YOUR TASK: Copy the listing as it is written, and leave each picture out.

SUPPLIED MATERIAL:
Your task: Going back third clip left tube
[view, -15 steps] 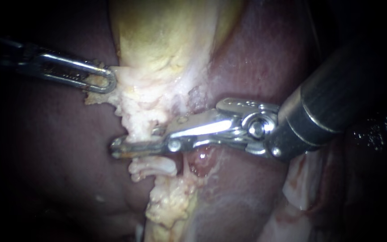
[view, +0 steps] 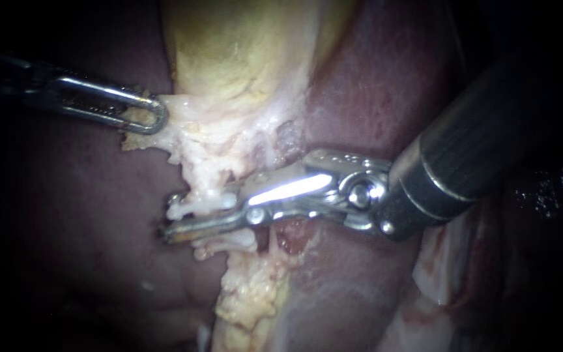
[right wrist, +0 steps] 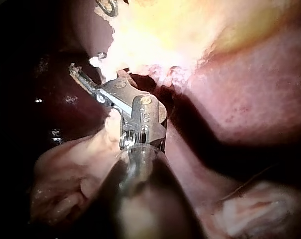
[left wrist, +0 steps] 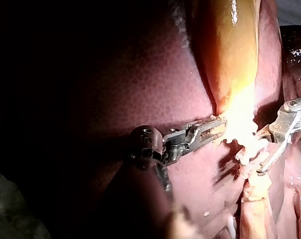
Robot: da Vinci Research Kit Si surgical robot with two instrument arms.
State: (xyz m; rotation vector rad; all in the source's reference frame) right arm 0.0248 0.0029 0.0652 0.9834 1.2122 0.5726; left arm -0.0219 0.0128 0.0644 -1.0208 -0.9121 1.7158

EXERCISE RESPONSE:
Your task: Going back third clip left tube
[view, -15 steps] 
[view, +0 steps] 
[right wrist, +0 steps] 
[left wrist, +0 steps] 
Robot: da Vinci Research Kit Si surgical robot with two instrument arms.
State: (xyz m; rotation vector rad; all in the source's reference frame) right arm 0.0248 0.0029 0.0652 0.9834 1.2122 0.5726; left arm -0.0219 0.0128 0.0644 -1.0208 -0.9121 1.7158

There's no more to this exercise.